Officials at Freetown’s central morgue said Wednesday that 105 of the more than 300 officially dead were children. An independent but unofficial morgue estimate put the toll at 400 dead.

The government of Sierra Leone, one of the poorest countries in the world, has promised relief for what the Red Cross says is more than 3,000 people left homeless by the disaster.

The authorities have opened an emergency response centre in Regent and registration centres to count those left on the streets.

Several UN agencies have ramped up efforts in Freetown, including the World Food Programme’s (WFP) distribution of two-week rations of rice, pulses and cooking oil to 7,500 people. The first Israeli aid packages arrived and west African governments delivered cash and rice.

– Mass burials to begin –

Speaking to AFP at the mortuary at the Connaught Hospital, technician Mohamed Sinneh Kamara said his team lacked equipment to process and identify the bodies still piling up.

“We have logistical constraints including a lack of gloves, PPE (personal protective equipment) and rain boots,” he said as families gathered to identify their loved ones’ bodies.

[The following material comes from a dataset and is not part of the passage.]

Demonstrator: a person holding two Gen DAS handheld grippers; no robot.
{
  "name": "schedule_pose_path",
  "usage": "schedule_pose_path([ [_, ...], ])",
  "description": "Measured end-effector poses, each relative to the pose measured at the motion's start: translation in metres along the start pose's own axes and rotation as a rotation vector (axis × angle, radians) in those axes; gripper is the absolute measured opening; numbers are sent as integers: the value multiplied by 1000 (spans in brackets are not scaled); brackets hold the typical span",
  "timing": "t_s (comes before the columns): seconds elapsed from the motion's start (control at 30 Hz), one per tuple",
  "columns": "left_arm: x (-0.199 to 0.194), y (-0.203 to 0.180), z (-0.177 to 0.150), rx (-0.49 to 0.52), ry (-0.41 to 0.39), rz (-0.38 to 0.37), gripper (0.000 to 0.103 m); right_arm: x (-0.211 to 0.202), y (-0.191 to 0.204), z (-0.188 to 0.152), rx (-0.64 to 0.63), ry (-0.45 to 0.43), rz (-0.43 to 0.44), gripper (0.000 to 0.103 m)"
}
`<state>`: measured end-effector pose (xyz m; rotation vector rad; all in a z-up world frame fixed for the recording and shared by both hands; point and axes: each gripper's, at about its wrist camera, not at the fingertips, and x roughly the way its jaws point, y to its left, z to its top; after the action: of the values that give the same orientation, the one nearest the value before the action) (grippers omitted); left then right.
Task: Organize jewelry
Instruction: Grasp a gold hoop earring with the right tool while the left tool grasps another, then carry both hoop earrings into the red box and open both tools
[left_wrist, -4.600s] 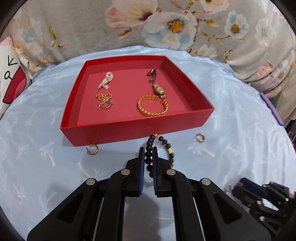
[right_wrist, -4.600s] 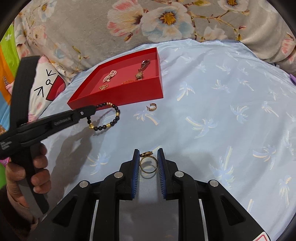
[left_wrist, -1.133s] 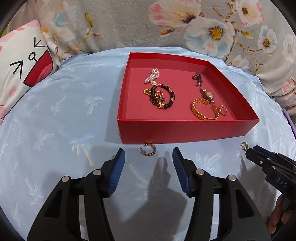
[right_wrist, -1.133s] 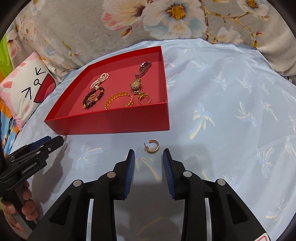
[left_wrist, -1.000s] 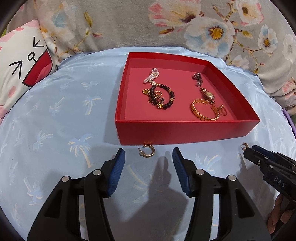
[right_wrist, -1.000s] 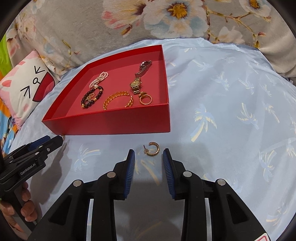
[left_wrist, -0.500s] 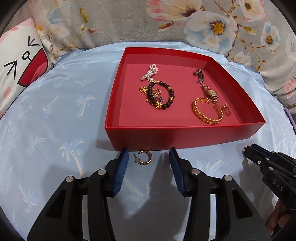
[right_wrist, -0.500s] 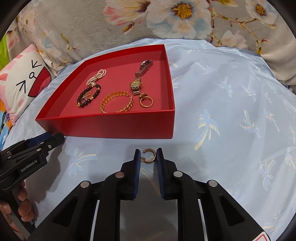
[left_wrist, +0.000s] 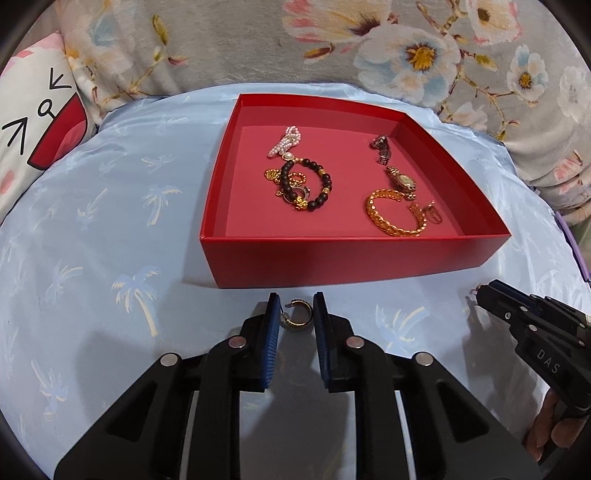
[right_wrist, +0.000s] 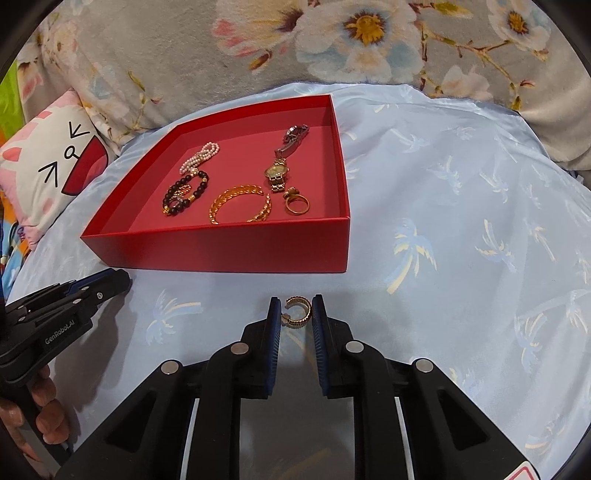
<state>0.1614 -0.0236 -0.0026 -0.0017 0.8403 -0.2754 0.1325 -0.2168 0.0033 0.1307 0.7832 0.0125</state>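
A red tray (left_wrist: 354, 254) (right_wrist: 229, 247) sits on the blue cloth and holds a black bead bracelet (left_wrist: 306, 184), a pearl piece (left_wrist: 286, 140), a gold chain bracelet (left_wrist: 395, 218), a watch (right_wrist: 279, 171) and a gold ring (right_wrist: 297, 205). My left gripper (left_wrist: 295, 314) has closed on a gold hoop earring (left_wrist: 298, 314) just in front of the tray. My right gripper (right_wrist: 295, 312) has closed on a second gold hoop earring (right_wrist: 297, 312) in front of the tray's right corner. Both earrings touch the pads at the fingertips, low over the cloth.
A floral cushion (left_wrist: 332, 48) rises behind the tray. A cat-face pillow (left_wrist: 33, 122) lies at the far left. The right gripper shows at the lower right of the left wrist view (left_wrist: 532, 325), the left gripper at the lower left of the right wrist view (right_wrist: 66, 306).
Both grippers moved forward over their earrings and narrowed from wide open until the pads touch the hoops. The tray contents have not moved in the last second.
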Motion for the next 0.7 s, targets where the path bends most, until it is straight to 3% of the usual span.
schedule_pose_path([
  [0.4, -50, -9, 12, 17, -81, -40, 18, -36, 19, 8, -24, -65, 42, 16],
  [0.7, -64, -15, 55, 49, -166, -43, 18, -62, 27, 56, -51, -157, 70, 16],
])
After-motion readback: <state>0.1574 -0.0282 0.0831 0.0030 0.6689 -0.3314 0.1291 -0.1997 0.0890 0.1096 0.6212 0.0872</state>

Mabinty Sesay’s family had gone to Regent for an all-night prayer session when their church was buried in the mudslide. “I have lost 13 of my family members but was only able to identify two,” she told AFP at the morgue.

One woman collapsed after seeing her husband’s dead body among the piles of corpses, amid a powerful stench of decomposing flesh.

The Red Cross clarified that burials which took place on Tuesday were of body bags filled with missing parts of corpses. The government said mass burials of unidentified bodies still at the morgue would take place on Thursday and Friday.

“The situation with all the dead bodies now… No one is able to identify anyone. So as the president said, let the mass burials go ahead,” said Adizah Conda at the morgue after losing seven members of her extended family.

The victims will be laid to rest in graves alongside those of the country’s last humanitarian disaster, the Ebola crisis, in nearby Waterloo.